### What the exercise asks
Reproduce the lines below exactly. Skip images.
• • • • •
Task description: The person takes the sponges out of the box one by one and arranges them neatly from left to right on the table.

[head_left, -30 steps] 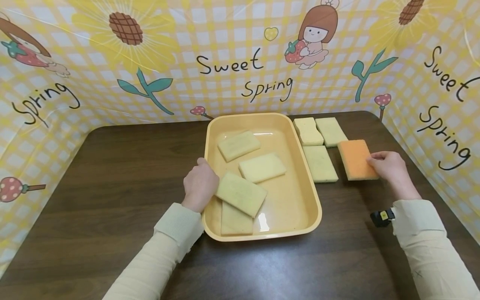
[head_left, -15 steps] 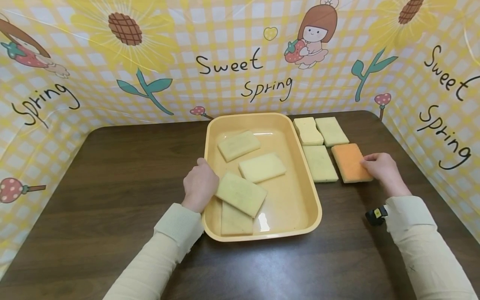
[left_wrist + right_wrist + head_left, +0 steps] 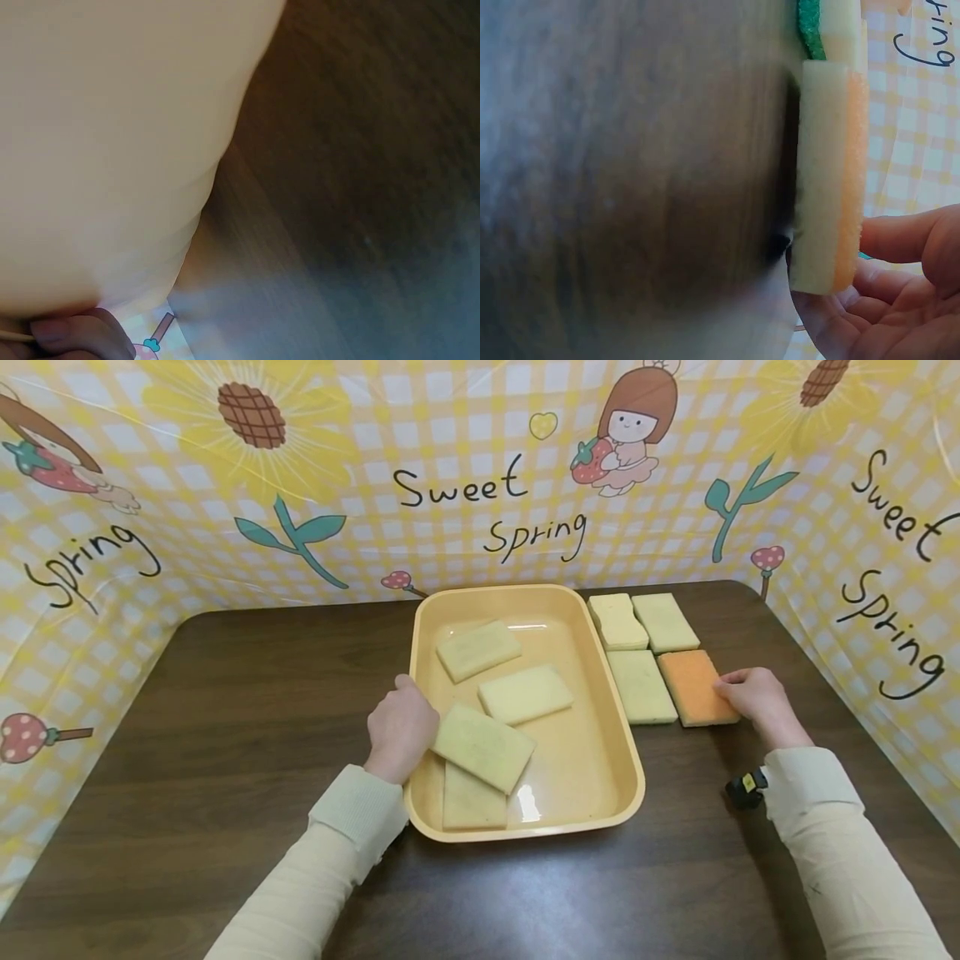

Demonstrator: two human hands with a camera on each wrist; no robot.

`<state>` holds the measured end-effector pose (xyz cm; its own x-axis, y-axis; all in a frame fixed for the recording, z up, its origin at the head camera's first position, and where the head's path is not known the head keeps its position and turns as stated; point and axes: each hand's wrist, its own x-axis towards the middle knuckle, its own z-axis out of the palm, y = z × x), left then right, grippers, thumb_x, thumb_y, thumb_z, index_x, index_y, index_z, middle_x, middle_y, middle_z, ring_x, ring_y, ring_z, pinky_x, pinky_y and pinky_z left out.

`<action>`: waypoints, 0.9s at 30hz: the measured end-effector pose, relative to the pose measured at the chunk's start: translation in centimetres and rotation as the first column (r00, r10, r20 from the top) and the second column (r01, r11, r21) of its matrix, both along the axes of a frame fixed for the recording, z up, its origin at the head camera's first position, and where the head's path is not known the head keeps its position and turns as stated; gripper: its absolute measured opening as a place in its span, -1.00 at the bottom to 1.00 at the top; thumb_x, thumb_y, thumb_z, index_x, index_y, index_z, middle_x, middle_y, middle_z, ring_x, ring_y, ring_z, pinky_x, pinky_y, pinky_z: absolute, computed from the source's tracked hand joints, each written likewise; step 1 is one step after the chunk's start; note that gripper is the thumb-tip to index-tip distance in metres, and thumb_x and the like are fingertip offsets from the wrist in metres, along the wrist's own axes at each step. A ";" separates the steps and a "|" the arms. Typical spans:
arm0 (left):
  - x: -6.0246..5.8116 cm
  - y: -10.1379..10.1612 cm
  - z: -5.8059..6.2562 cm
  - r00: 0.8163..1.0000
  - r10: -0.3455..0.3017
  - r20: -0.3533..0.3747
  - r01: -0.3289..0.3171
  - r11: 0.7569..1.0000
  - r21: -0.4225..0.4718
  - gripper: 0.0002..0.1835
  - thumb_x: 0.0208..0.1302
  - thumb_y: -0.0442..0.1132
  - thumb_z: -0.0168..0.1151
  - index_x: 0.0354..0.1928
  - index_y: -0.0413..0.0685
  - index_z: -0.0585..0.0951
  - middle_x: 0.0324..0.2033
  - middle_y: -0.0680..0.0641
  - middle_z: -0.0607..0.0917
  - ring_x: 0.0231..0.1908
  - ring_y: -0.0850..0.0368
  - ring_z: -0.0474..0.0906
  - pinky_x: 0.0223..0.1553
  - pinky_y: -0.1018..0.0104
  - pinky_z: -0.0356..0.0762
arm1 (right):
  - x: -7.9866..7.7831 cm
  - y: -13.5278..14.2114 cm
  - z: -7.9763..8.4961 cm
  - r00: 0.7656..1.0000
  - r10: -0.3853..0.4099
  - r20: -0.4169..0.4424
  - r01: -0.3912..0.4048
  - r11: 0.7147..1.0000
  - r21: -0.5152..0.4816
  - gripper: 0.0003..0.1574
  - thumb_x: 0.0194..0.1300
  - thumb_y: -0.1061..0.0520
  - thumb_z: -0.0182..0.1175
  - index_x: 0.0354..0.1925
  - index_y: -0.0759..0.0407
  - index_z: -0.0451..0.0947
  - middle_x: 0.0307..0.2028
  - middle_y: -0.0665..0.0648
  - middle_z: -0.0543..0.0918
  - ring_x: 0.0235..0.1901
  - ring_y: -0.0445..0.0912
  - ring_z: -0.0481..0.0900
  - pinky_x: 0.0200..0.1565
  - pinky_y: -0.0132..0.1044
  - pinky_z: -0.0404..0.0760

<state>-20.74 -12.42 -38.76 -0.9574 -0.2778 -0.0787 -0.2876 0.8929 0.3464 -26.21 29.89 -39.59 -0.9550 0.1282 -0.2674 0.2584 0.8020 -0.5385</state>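
Note:
My right hand (image 3: 756,695) pinches the right edge of an orange-topped sponge (image 3: 693,687). The right wrist view shows the thumb on its orange face and fingers under the pale foam (image 3: 821,180). That sponge lies against a pale sponge (image 3: 642,687) to its left. Over the left rim of a yellow tray (image 3: 633,777), my left hand (image 3: 402,732) is curled, gripping it. In the left wrist view the tray's wall (image 3: 112,150) fills the left side, with curled fingers (image 3: 79,334) at the bottom.
Inside the tray lie several pale sponges, among them one (image 3: 483,747) overlapping another (image 3: 472,797). Right of the tray sit a wavy-edged sponge (image 3: 617,622) and a rectangular one (image 3: 665,622). A patterned cloth (image 3: 480,443) hangs behind the dark wooden table (image 3: 247,735).
My right hand has moved left and slightly down with the orange-topped sponge, bringing it beside the pale sponges. The left hand and the tray have stayed put.

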 end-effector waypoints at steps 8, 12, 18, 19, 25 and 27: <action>0.0 -0.1 0.0 1.000 0.003 -0.010 -0.004 1.000 -0.008 -0.84 0.29 -0.30 -0.14 -0.23 -0.28 0.35 -0.41 -0.33 0.64 -0.40 -0.21 0.65 -0.39 -0.06 0.58 | -0.2 -0.2 0.1 1.000 0.019 0.008 -0.019 1.000 -0.003 -0.42 0.42 0.07 -0.11 0.09 0.59 0.37 0.11 0.57 0.39 0.01 0.29 0.41 -0.01 0.06 0.44; 0.1 0.0 0.0 1.000 0.004 -0.008 -0.004 1.000 -0.008 -0.84 0.29 -0.30 -0.14 -0.23 -0.28 0.35 -0.40 -0.34 0.64 -0.38 -0.22 0.65 -0.37 -0.07 0.57 | -0.2 -0.4 0.1 1.000 0.011 0.009 -0.011 1.000 -0.009 -0.42 0.42 0.07 -0.10 0.09 0.60 0.37 0.10 0.57 0.39 0.01 0.29 0.41 0.01 0.07 0.43; 0.0 0.0 0.0 1.000 0.001 -0.009 -0.001 1.000 -0.003 -0.85 0.29 -0.30 -0.14 -0.23 -0.28 0.35 -0.40 -0.34 0.64 -0.38 -0.23 0.65 -0.36 -0.08 0.57 | -0.2 -0.5 0.0 0.999 -0.013 0.030 0.014 1.000 -0.009 -0.42 0.42 0.05 -0.11 0.10 0.57 0.37 0.10 0.55 0.40 -0.01 0.26 0.42 -0.02 0.04 0.46; 0.0 0.0 -0.1 1.000 0.001 -0.011 -0.001 1.000 -0.004 -0.85 0.29 -0.30 -0.14 -0.23 -0.28 0.35 -0.40 -0.34 0.64 -0.38 -0.23 0.65 -0.37 -0.08 0.57 | -0.2 -0.5 -0.1 0.999 -0.015 0.028 0.015 1.000 -0.011 -0.42 0.42 0.06 -0.11 0.10 0.57 0.37 0.10 0.54 0.40 -0.02 0.25 0.42 -0.04 0.03 0.46; 0.0 0.0 0.0 1.000 0.005 -0.012 -0.005 1.000 -0.007 -0.84 0.29 -0.30 -0.15 -0.24 -0.29 0.35 -0.40 -0.34 0.64 -0.38 -0.22 0.65 -0.39 -0.06 0.57 | -0.3 -0.6 -0.3 1.000 -0.017 0.016 0.017 1.000 -0.013 -0.43 0.43 0.07 -0.11 0.11 0.56 0.36 0.10 0.54 0.41 -0.03 0.23 0.43 -0.06 -0.01 0.47; 0.0 0.1 0.1 1.000 0.009 -0.013 -0.009 1.000 -0.006 -0.85 0.28 -0.31 -0.15 -0.25 -0.28 0.35 -0.41 -0.33 0.64 -0.40 -0.21 0.65 -0.42 -0.04 0.55 | -0.3 -0.6 -0.3 1.000 -0.018 0.015 0.019 1.000 -0.013 -0.43 0.43 0.07 -0.11 0.12 0.56 0.36 0.10 0.54 0.41 -0.02 0.23 0.42 -0.05 0.00 0.47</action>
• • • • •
### Reply to the task
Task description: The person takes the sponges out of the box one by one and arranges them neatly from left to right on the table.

[head_left, -30 steps] 
[head_left, -15 steps] 
[left_wrist + right_wrist + head_left, +0 steps] 

Demonstrator: two human hands with a camera on each wrist; no robot.

`<state>` holds the measured end-effector pose (xyz cm; its own x-axis, y-axis; all in a frame fixed for the recording, z up, its origin at the head camera's first position, and where the head's path is not known the head keeps its position and turns as stated; point and axes: each hand's wrist, its own x-axis towards the middle knuckle, its own z-axis out of the palm, y = z × x), left then right, grippers, thumb_x, thumb_y, thumb_z, index_x, index_y, index_z, middle_x, middle_y, middle_z, ring_x, ring_y, ring_z, pinky_x, pinky_y and pinky_z left out.

`<action>`: waypoints, 0.9s at 30hz: the measured end-effector pose, relative to the pose measured at the chunk's start: translation in centimetres and rotation as the first column (r00, r10, r20 from the top) and the second column (r01, r11, r21) of its matrix, both along the axes of a frame fixed for the recording, z up, its origin at the head camera's first position, and where the head's path is not known the head keeps its position and turns as stated; gripper: its absolute measured opening as a place in its span, -1.00 at the bottom to 1.00 at the top; thumb_x, thumb_y, thumb_z, index_x, index_y, index_z, middle_x, middle_y, middle_z, ring_x, ring_y, ring_z, pinky_x, pinky_y, pinky_z: absolute, computed from the source's tracked hand joints, each written likewise; step 1 is one step after the chunk's start; note that gripper is the thumb-tip to index-tip distance in metres, and thumb_x and the like are fingertip offsets from the wrist in metres, along the wrist's own axes at each step. A ";" separates the steps and a "|" the arms. Typical spans:
arm0 (left):
  - x: -6.0246..5.8116 cm
  - y: -10.1379..10.1612 cm
  - z: -5.8059..6.2562 cm
  - r00: 0.8163..1.0000
  - r10: -0.3455..0.3017
  - r20: -0.3533..0.3747
  - r01: -0.3289..0.3171
  - r11: 0.7569..1.0000
  - r21: -0.4225..0.4718
  - gripper: 0.0002..0.1835
  - thumb_x: 0.0208..0.1302
  - thumb_y: -0.0442..0.1132
  - thumb_z: -0.0168..0.1151
  - index_x: 0.0354..0.1928
  - index_y: -0.0413..0.0685
  - index_z: -0.0585..0.0951
  - middle_x: 0.0324..0.2033
  - middle_y: -0.0680..0.0641
  - middle_z: -0.0607..0.0917
  - ring_x: 0.0231..0.1908
  - ring_y: -0.0850..0.0368
  - ring_z: -0.0474..0.0906
  - pinky_x: 0.0223..0.1553
  - pinky_y: -0.1018..0.0104
  - pinky_z: -0.0356..0.0762
arm1 (right):
  - x: -7.9866..7.7831 cm
  - y: -13.5278..14.2114 cm
  - z: -7.9763..8.4961 cm
  - r00: 0.7656..1.0000
  - r10: -0.3853..0.4099
  - r20: -0.4169..0.4424
  - r01: -0.3912..0.4048
  - r11: 0.7147..1.0000
  - r21: -0.5152..0.4816
  - gripper: 0.0003..0.1574
  - thumb_x: 0.0194..0.1300
  - thumb_y: -0.1061..0.0520
  - thumb_z: -0.0182..0.1175
  - index_x: 0.0354..0.1925
  - index_y: -0.0759..0.0407
  - index_z: -0.0451..0.0947
  - middle_x: 0.0307..0.2028
  - middle_y: -0.0665..0.0648
  - middle_z: -0.0543..0.0918
  - ring_x: 0.0235..0.1901
  - ring_y: -0.0445..0.0912
  - ring_z: -0.0481..0.0900
  - pinky_x: 0.0200..0.1565
  - pinky_y: -0.0132..0.1044
  - pinky_z: -0.0404..0.0760

<state>-20.74 -12.42 -38.76 -0.9574 -0.2778 -0.0787 -0.2876 0.8929 0.3464 -26.21 29.89 -39.59 -0.9550 0.1282 -0.2674 0.2584 0.8020 -0.5385</state>
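Note:
My right hand (image 3: 756,695) pinches the right edge of an orange-topped sponge (image 3: 693,687). The right wrist view shows the thumb on its orange face and fingers under the pale foam (image 3: 821,180). That sponge lies against a pale sponge (image 3: 642,687) to its left. Over the left rim of a yellow tray (image 3: 633,777), my left hand (image 3: 402,732) is curled, gripping it. In the left wrist view the tray's wall (image 3: 112,150) fills the left side, with curled fingers (image 3: 79,334) at the bottom.
Inside the tray lie several pale sponges, among them one (image 3: 483,747) overlapping another (image 3: 472,797). Right of the tray sit a wavy-edged sponge (image 3: 617,622) and a rectangular one (image 3: 665,622). A patterned cloth (image 3: 480,443) hangs behind the dark wooden table (image 3: 247,735).
My right hand has moved left and slightly down with the orange-topped sponge, bringing it beside the pale sponges. The left hand and the tray have stayed put.
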
 end-effector waypoints at steps 8, 12, 18, 19, 25 and 27: <action>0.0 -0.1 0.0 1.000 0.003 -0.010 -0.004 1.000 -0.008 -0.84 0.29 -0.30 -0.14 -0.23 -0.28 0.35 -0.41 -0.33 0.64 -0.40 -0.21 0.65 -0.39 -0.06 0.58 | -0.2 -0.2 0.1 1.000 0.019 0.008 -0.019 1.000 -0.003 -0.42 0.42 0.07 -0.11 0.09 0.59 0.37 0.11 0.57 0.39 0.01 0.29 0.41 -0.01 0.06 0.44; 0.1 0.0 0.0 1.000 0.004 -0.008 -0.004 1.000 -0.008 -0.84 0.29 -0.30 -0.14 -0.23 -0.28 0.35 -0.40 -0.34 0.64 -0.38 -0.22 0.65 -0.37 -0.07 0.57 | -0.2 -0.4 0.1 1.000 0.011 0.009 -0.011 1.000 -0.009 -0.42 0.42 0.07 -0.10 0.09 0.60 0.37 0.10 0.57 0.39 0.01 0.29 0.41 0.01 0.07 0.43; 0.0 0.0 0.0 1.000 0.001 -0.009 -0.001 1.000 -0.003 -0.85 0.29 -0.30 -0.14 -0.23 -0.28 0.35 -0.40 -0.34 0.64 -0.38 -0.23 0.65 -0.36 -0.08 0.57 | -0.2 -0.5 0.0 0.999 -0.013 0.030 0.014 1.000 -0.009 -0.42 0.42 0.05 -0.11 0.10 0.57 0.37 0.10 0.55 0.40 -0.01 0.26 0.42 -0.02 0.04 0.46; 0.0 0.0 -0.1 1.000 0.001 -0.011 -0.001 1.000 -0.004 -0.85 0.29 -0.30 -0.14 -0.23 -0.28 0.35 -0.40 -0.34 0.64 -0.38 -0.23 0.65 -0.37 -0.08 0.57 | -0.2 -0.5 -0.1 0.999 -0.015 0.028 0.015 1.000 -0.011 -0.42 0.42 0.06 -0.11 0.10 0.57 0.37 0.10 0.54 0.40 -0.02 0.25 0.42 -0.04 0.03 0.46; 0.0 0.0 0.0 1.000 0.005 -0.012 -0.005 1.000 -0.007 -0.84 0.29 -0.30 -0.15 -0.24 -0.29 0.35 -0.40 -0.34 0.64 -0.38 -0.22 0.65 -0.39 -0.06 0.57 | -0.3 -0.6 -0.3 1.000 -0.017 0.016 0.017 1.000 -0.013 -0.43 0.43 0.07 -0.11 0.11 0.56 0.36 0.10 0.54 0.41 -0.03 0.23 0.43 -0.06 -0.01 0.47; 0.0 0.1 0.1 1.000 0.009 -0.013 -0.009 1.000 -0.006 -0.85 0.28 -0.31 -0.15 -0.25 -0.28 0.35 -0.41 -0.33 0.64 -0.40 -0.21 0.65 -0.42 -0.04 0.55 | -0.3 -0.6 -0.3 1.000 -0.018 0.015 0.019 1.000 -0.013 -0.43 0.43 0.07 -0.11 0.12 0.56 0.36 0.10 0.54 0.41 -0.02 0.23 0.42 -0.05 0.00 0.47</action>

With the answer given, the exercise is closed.